[Assigned task]
Copy down the listing below exactly, please, including every line.
--- Given material Enclosed Below ---
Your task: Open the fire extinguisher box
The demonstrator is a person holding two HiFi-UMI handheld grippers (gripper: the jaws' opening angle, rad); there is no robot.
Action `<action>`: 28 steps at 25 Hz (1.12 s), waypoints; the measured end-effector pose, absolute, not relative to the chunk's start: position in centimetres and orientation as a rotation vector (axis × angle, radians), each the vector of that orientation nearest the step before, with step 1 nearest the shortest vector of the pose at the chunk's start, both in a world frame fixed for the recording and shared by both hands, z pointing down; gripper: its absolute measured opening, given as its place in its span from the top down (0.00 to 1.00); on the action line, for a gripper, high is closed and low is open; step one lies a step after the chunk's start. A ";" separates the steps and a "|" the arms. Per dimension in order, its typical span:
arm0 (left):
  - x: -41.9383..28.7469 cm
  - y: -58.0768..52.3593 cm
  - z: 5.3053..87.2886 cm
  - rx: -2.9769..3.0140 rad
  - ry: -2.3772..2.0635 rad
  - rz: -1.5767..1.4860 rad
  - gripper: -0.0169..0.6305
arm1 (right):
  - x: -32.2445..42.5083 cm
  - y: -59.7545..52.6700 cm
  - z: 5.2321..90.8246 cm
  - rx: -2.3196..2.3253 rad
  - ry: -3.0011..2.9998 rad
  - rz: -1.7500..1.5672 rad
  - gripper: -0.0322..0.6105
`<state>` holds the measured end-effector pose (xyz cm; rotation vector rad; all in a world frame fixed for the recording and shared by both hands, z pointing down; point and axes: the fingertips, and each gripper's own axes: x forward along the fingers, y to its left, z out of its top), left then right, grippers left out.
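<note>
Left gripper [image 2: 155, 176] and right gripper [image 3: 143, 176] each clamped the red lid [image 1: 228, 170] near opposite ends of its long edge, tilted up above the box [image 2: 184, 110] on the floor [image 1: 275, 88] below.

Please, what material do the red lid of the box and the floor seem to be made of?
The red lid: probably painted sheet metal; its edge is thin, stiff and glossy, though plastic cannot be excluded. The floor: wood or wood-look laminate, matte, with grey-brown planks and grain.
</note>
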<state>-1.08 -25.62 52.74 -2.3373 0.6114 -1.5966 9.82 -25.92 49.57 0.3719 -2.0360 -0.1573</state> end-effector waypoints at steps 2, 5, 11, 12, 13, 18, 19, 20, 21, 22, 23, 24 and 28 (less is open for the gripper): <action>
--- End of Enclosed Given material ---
[Response to this task]
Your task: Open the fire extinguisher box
The demonstrator is a person holding two HiFi-UMI handheld grippers (gripper: the jaws' opening angle, rad); there is no robot.
Action `<action>`: 28 steps at 25 Hz (1.12 s), waypoints; the measured end-effector pose, absolute, not relative to the chunk's start: position in centimetres and orientation as a rotation vector (axis × angle, radians), each the vector of that orientation nearest the step before, with step 1 nearest the shortest vector of the pose at the chunk's start, both in a world frame fixed for the recording and shared by both hands, z pointing down; gripper: its absolute measured opening, given as its place in its span from the top down (0.00 to 1.00); on the action line, for a gripper, high is closed and low is open; step one lies a step after the chunk's start. A ";" separates the steps and a "|" the arms. Per dimension in order, its typical span:
arm0 (left):
  - x: -41.9383..28.7469 cm
  - y: -58.0768..52.3593 cm
  - z: 5.3053..87.2886 cm
  - rx: -2.9769..3.0140 rad
  - ry: -2.3772..2.0635 rad
  - rz: -1.5767..1.4860 rad
  - gripper: -0.0169..0.6305
arm1 (right):
  - x: -32.2445..42.5083 cm
  - y: -59.7545..52.6700 cm
  - z: 5.2321..90.8246 cm
  - rx: -2.3196..2.3253 rad
  - ry: -3.0011..2.9998 rad
  - rz: -1.7500..1.5672 rad
  - gripper: -0.0322..0.6105
`<state>` holds the measured end-effector pose (xyz cm; rotation vector rad; all in a world frame fixed for the recording and shared by both hands, z pointing down; point and axes: the fingertips, and each gripper's own axes: x forward along the fingers, y to its left, z out of its top), left then right, grippers left out.
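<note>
Left gripper [image 2: 155, 176] and right gripper [image 3: 143, 176] each clamped the red lid [image 1: 228, 170] near opposite ends of its long edge, tilted up above the box [image 2: 184, 110] on the floor [image 1: 275, 88] below.

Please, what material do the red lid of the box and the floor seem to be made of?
The red lid: probably painted sheet metal; its edge is thin, stiff and glossy, though plastic cannot be excluded. The floor: wood or wood-look laminate, matte, with grey-brown planks and grain.
</note>
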<state>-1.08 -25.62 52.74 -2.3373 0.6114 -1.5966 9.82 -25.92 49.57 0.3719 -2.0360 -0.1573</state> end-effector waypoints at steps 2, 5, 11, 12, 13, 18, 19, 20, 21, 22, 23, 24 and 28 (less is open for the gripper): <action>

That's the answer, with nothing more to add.